MOSCOW – A software glitch on a Russian spacecraft heading to the International Space Station has delayed the arrival of three astronauts, including an American.
NASA said the crew was in no danger, and the U.S.-Russia space partnership was strong despite tensions over Ukraine.
The Soyuz spacecraft carrying Russians Alexander Skvortsov and Oleg Artemyev and NASA’s Steve Swanson blasted off successfully early Wednesday and was scheduled to dock six hours later. Because of the glitch, the trip will now take two days.
Since the 2011 retirement of the U.S. space shuttle fleet, NASA has depended on the Russian spacecraft to ferry crews to the orbiting outpost and is paying Russia nearly $71 million per seat. This cooperation has continued despite tensions over Russia’s annexation of Crimea and U.S. calls for harsher sanctions on Russia.
NASA Administrator Charles Bolden repeatedly has said that the conflict in Ukraine would have no effect on the U.S.-Russian partnership. As recently as Tuesday he reiterated on his blog that while NASA continues to cooperate successfully with Russia, it wants to resume launch crews from U.S. soil. NASA is trying to speed up private American companies’ efforts to send crews into orbit, but it needs extra funding.
The Soyuz booster rocket lifted off at 3:17 a.m. local time Wednesday from the Russian-leased Baikonur cosmodrome in Kazakhstan.

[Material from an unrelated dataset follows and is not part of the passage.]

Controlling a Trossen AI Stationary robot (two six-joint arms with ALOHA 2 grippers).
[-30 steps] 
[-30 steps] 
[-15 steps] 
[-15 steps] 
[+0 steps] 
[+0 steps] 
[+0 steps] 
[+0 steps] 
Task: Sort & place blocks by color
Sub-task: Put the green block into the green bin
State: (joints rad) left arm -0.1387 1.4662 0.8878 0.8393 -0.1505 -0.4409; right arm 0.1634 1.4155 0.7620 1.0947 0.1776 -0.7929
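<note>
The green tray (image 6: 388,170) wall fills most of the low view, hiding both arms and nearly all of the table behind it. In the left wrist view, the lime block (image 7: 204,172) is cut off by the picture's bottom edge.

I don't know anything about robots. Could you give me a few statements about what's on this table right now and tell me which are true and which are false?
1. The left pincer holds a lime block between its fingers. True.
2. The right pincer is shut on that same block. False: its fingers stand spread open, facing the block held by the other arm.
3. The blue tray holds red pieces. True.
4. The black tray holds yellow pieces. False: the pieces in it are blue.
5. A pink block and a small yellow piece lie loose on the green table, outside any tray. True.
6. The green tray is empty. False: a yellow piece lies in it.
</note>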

It reached orbit about 10 minutes later.
NASA and Roscosmos, Russia’s space agency, said shortly before the scheduled docking that the arrival had been delayed. A 24-second engine burn needed to adjust the Soyuz spacecraft’s orbiting path “did not occur as planned.”
The docking of Soyuz TMA-12M at the space station is now scheduled for 6:58 p.m. today.

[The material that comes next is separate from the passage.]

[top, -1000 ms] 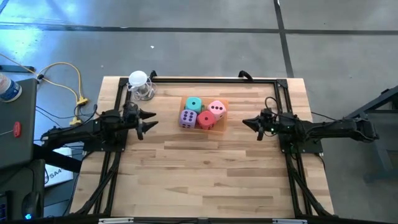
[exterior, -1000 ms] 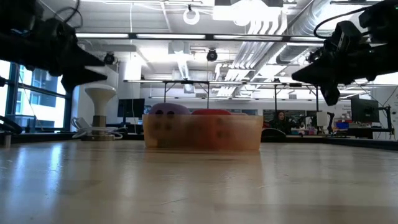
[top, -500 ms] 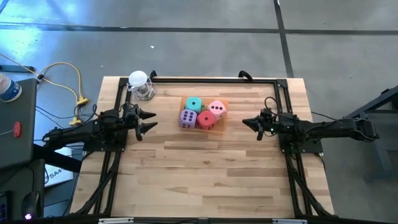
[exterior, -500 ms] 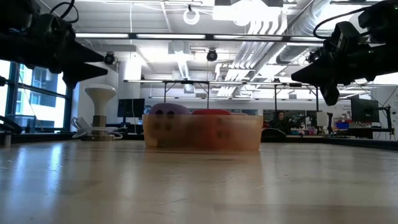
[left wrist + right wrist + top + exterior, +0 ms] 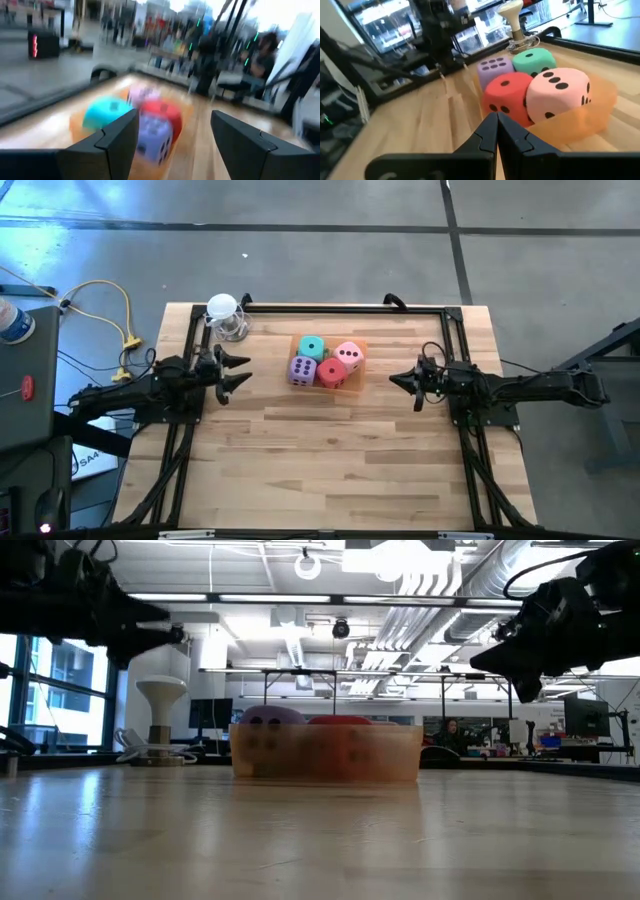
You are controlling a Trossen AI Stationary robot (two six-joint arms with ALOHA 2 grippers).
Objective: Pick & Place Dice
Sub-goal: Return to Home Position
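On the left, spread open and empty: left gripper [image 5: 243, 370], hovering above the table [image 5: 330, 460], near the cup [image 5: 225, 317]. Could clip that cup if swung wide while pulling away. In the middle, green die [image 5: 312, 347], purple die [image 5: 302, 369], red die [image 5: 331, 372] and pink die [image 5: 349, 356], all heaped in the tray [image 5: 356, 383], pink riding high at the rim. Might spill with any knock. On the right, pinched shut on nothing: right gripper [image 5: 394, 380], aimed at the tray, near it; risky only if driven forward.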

Roscosmos chief Oleg Ostapenko said on Wednesday the problem was in the ship’s orientation system. The crew took off their spacesuits to prepare for the long flight, Ostapenko said in remarks carried by Russian news agencies.

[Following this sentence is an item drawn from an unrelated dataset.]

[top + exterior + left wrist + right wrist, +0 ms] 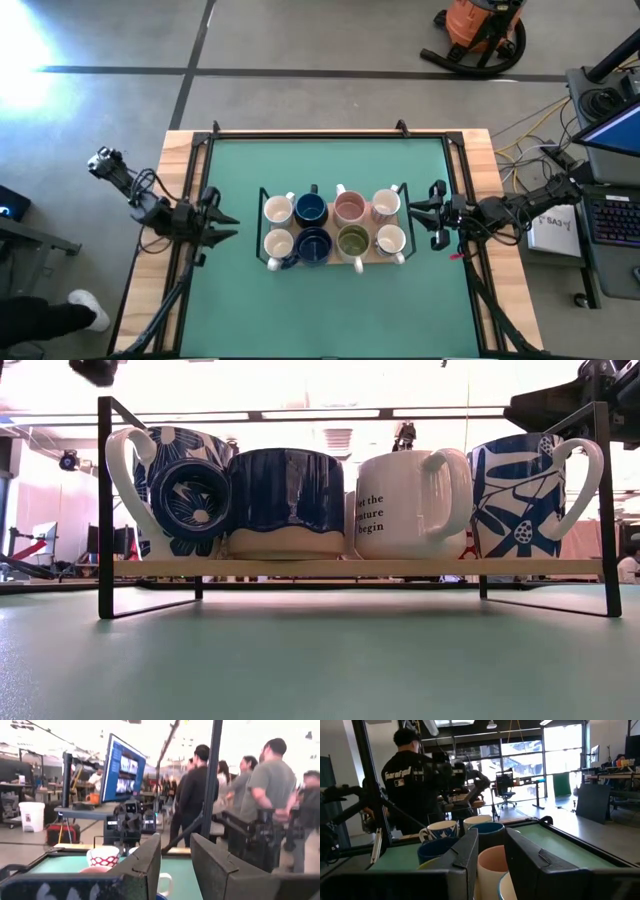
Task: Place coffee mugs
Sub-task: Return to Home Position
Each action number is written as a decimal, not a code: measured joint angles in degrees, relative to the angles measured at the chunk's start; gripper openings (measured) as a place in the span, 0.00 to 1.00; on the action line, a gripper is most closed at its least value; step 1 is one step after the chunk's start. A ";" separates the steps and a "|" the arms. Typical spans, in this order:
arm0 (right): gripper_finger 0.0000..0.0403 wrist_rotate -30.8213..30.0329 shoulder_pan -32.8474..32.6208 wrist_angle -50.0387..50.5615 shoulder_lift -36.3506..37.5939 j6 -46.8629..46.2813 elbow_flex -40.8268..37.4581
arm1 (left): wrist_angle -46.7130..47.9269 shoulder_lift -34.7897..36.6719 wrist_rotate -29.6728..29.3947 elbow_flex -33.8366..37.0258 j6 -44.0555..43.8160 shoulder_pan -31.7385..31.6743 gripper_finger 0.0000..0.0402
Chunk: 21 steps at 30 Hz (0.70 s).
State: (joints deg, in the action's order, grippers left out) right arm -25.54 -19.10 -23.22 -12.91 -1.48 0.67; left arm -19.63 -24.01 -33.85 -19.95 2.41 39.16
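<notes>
Left gripper (232,228) fingers apart, empty, at shelf's 9 o'clock | right gripper (418,218) also apart, empty, at 3 o'clock | coffee mugs (349,207): all eight on shelf (300,567) mid-table, two rows of four | step: homing, placing looks done | next: draw both arms outward, clear of shelf posts and handles

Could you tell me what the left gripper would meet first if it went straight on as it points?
Likely the near end of the black-framed wooden shelf, then its white ceramic mugs; how high the left gripper rides is unclear.
</notes>
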 joint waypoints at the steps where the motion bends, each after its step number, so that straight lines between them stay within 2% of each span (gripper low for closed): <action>1: 0.20 0.00 0.01 0.00 0.00 0.00 0.00 | -1.98 1.57 0.02 2.31 -0.13 0.00 0.22; 10: 0.20 0.00 0.01 0.24 0.00 0.00 0.00 | -8.29 18.44 -0.15 18.67 -0.37 0.00 0.22; 14: 0.20 -0.02 0.00 0.28 0.00 0.00 -0.02 | -1.56 23.99 -0.20 18.96 -0.52 0.00 0.22; 21: 0.20 -0.04 0.01 0.35 0.04 0.00 -0.02 | 2.09 24.03 -0.11 19.05 -0.05 0.11 0.22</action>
State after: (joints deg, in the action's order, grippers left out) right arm -25.58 -19.09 -22.87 -12.86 -1.48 0.64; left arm -17.54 0.02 -33.95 -0.90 2.36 39.27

Later Wednesday, NASA said in a press release that “initial information indicates the spacecraft was not at the proper attitude, or orientation, for the automated thruster.” The space agency said Russia had confirmed that two maneuvers were completed to put the capsule on course.
Until last year, Russian spacecraft used to routinely travel two days to reach the orbiting laboratory. Wednesday would have been only the fifth time that a crew would have taken the six-hour “fast-track” route to the station.
The new crew will join Japan’s Koichi Wakata, NASA’s Rick Mastracchio and Russia’s Mikhail Tyurin, who have been at the station since November. The new crew is scheduled to stay in orbit for six months.
NASA said the delay was not expected to change plans to launch a supply ship to the space station from Cape Canaveral, Fla., on Sunday night.